Does anyone remember those Vision NSA contest videos from back in the 80s? Tahoe, Chicago (“Eggplant on the extension!”), Trashmore, Del Mar, etc.. I loved them. One of my favorite things about them was the editing of the videos themselves. There were always montage sections, like the best of qualifying or something (that’s where we’d get to see footage of elusive skaters like Groholski, Lucero, Blender, etc..) and they would be filled with these really atrocious, garish, gaudy, cheesy edit effects. The segues between shots (I think they’re called “wipes?”) were bonkers: diamond dissolves, swirling spins, imploding squares, sideways scissor cuts, psychedelic fade aways, shrink the frame, and—oh my god, the screen is flying away! etc..
(Under all this, incidentally, was the sonic equivalent of the visual effects: the most dazzling—yet generic—butt rock music produced by some mediocre studio musician with diarrhea fingers shitting all over the fret board, WEEEE! WEEEE! WAAAAHHHH!)

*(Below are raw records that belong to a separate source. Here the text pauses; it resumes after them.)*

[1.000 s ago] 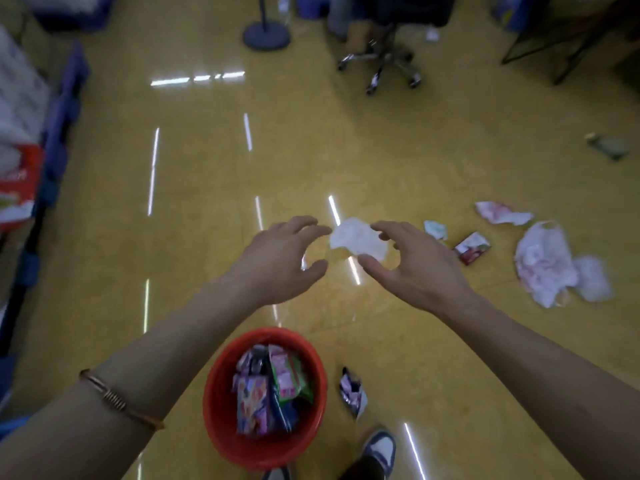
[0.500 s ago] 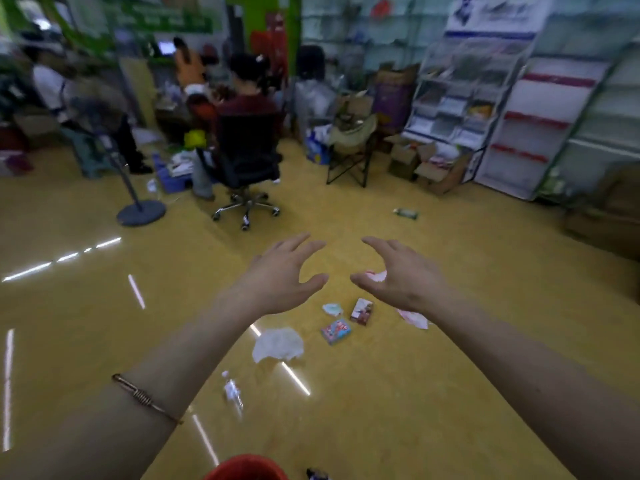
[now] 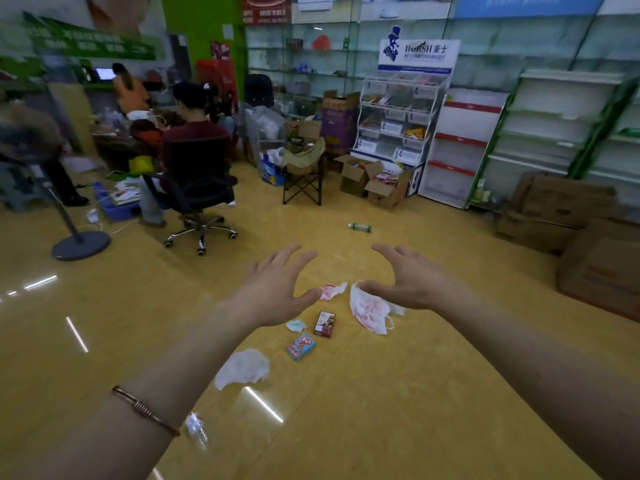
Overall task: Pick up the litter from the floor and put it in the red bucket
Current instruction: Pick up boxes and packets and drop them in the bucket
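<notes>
Standing at the left edge of the frame, a fan's round base [image 3: 81, 245] rests on the yellow floor [image 3: 346, 427]. Just right of it is an office chair [image 3: 197, 188] with a seated person. At lower left a copper bracelet [image 3: 145, 410] circles the left forearm. Beside it a clear plastic bottle [image 3: 197, 427] lies on the floor, then a crumpled white tissue [image 3: 242, 368]. The left hand [image 3: 277, 292] hovers at centre, fingers spread apart, holding nothing. Below the gap between the hands lie a pale crumpled wrapper [image 3: 296, 325], a colourful small box [image 3: 301, 347], a dark red box [image 3: 324, 323] and a pink-and-white wrapper [image 3: 332, 291]. Higher up lies a green bottle [image 3: 360, 227]. A white-and-red plastic bag [image 3: 369, 311] lies partly behind the right hand [image 3: 412, 282], whose fingers are likewise apart and empty.
</notes>
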`<action>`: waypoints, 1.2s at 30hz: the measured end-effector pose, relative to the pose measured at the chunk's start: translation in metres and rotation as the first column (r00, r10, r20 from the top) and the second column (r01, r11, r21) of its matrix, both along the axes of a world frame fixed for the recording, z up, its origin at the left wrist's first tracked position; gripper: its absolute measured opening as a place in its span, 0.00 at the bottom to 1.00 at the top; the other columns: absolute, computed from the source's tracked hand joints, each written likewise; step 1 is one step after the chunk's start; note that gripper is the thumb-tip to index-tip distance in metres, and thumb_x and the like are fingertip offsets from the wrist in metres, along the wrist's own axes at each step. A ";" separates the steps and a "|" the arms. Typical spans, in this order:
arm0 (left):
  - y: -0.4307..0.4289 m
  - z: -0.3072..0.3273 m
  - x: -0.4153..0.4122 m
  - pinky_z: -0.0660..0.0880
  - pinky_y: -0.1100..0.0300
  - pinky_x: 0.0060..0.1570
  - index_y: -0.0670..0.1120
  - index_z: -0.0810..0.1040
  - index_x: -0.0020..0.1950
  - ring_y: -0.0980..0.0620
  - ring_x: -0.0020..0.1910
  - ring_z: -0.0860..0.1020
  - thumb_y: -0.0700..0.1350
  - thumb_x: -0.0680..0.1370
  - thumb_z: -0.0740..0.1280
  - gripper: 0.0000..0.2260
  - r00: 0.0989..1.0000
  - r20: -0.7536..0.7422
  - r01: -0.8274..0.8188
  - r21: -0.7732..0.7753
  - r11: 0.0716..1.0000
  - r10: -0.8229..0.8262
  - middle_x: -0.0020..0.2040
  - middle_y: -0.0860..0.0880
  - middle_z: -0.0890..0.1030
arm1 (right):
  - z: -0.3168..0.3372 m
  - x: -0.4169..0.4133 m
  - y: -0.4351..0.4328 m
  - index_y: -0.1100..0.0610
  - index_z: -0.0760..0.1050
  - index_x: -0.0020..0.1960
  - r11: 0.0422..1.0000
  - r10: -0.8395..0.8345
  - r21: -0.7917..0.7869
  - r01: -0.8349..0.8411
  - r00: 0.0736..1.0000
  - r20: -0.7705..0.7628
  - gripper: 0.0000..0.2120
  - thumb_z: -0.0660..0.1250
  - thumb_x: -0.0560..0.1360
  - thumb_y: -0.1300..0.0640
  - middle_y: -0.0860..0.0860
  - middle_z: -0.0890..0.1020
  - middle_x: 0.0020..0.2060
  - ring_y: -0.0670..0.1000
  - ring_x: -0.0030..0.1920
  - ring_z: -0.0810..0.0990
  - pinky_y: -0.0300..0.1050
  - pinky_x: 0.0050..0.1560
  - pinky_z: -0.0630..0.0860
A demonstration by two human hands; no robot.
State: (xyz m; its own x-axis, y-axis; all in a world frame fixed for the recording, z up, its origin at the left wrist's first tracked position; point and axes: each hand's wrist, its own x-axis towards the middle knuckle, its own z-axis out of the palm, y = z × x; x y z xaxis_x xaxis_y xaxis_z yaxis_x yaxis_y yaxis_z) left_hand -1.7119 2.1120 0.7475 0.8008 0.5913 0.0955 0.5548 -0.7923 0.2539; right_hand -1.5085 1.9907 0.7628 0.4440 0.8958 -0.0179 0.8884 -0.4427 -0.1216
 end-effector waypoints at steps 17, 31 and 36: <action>0.010 -0.030 0.198 0.54 0.46 0.73 0.57 0.48 0.76 0.46 0.75 0.55 0.59 0.77 0.60 0.32 0.998 -0.060 -0.006 -0.046 0.999 0.003 0.78 0.52 0.51 | -0.011 0.191 -0.012 0.46 0.51 0.76 0.999 -0.004 -0.033 0.004 1.000 0.005 0.38 0.60 0.73 0.32 0.51 0.62 0.71 0.54 0.69 0.65 0.53 0.59 0.71; 0.044 -0.043 0.319 0.53 0.47 0.73 0.60 0.50 0.76 0.48 0.74 0.55 0.60 0.77 0.60 0.31 0.995 -0.005 -0.095 -0.022 0.995 0.095 0.77 0.54 0.53 | -0.048 0.329 0.067 0.46 0.50 0.76 0.987 0.156 -0.035 -0.159 0.986 -0.059 0.38 0.59 0.73 0.33 0.50 0.61 0.72 0.53 0.71 0.63 0.52 0.57 0.72; 0.110 -0.058 0.350 0.53 0.48 0.73 0.60 0.50 0.75 0.47 0.74 0.55 0.60 0.76 0.61 0.31 0.989 -0.047 -0.144 -0.013 0.989 0.144 0.77 0.53 0.53 | -0.062 0.364 0.131 0.43 0.47 0.76 0.964 0.253 -0.071 -0.256 0.966 -0.048 0.39 0.60 0.73 0.33 0.48 0.59 0.73 0.52 0.71 0.62 0.51 0.55 0.74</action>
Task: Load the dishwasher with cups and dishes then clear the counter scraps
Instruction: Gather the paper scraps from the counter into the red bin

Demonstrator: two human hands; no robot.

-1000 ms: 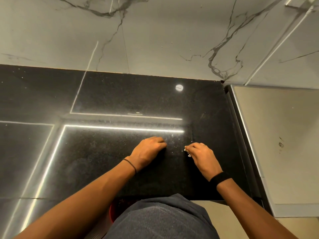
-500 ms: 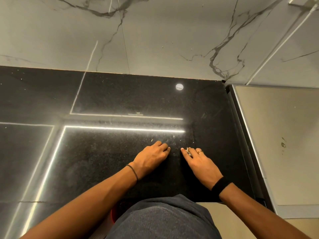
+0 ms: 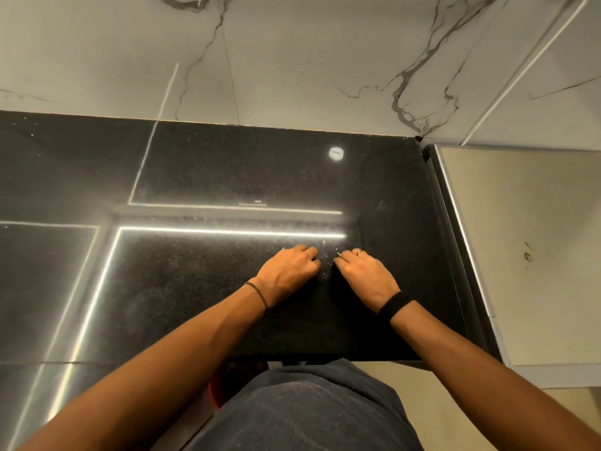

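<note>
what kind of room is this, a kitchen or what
Most likely a kitchen: a polished black stone counter meets a marble-look tiled wall, small pale scraps lie on the counter between the left hand and right hand, and a steel-edged unit stands at its right.

Both forearms bare, extended forward from lower corners, converging toward centre. Left hand (image 3: 287, 271): back up, fingers curled under into loose fist, knuckles foremost, thumb side facing right hand. Right hand (image 3: 366, 275): back up, wrist angled inward, fingers bent, tips directed toward left hand; whether tips pinch anything indiscernible. Hands level, just beside each other, narrow gap between, not touching.
</note>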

Every time I saw these edits I’d say aloud, “What’s this button do?” Because that’s what it looked like to me: some editor sitting at his editing bay amusing himself by opening up the “Effects” folder and trying them out on a stupid skateboard video. “Hm, wonder what this button does? … Oh. Hm. Trippy…”
I identify the guilty party as “male” because I like to imagine that women generally aren’t so “loud” and would exhibit a little more class and restraint when confronted with the contents of an effects folder—just because it exists, doesn’t mean you have to use it. Women, however, are not immune to the temptation. In fact the mother of all mothers, Mother Nature, is guilty of pressing way too many buttons—She may be smarter than all her children combined, but that don’t mean she aint dumb. Take for example the whalzebra (rhymes with algebra).
During the Pliocene era some 4.5 million years ago, Mother Nature looked at the Pliohippus (the ancestor to all modern Equus) and went, “What’s this button do?” Mother Nature presses button. “Oh! Stripes!” And the zebra was born.
She should have stopped there, but she didn’t. Disregarding all decorum and restraint, Mother Nature started using the stripes effect on all kinds of species: skunks, hyenas, pajama squids, Grandidier’s mongooses, okapi, mountain bongos, ring tailed lemurs, Indian palm squirrels, blacktail damselfish, and even whales—yes, she created a zebra whale. The zebra whale is, of course, extinct today, but it is an ancestor of the modern orca.
We still have the zebra, though, one of the most distinctive and strangest looking animals on earth. When I was a teacher I remember a young girl in one of my classes asking, “Is a zebra white with black stripes, or black with white stripes?” Kids say the damnedest things, don’t they? Although she wasn’t really asking. I could tell she had posed this quandary many times before and recognized that it had deeper ramifications beyond the skin color of a horse. Her mother, for instance, was standing beside her and wasn’t the least bit surprised by the rather profound question. That said, I still enjoyed the question.
And, as it turns out, there is an answer: zebras are black with white stripes.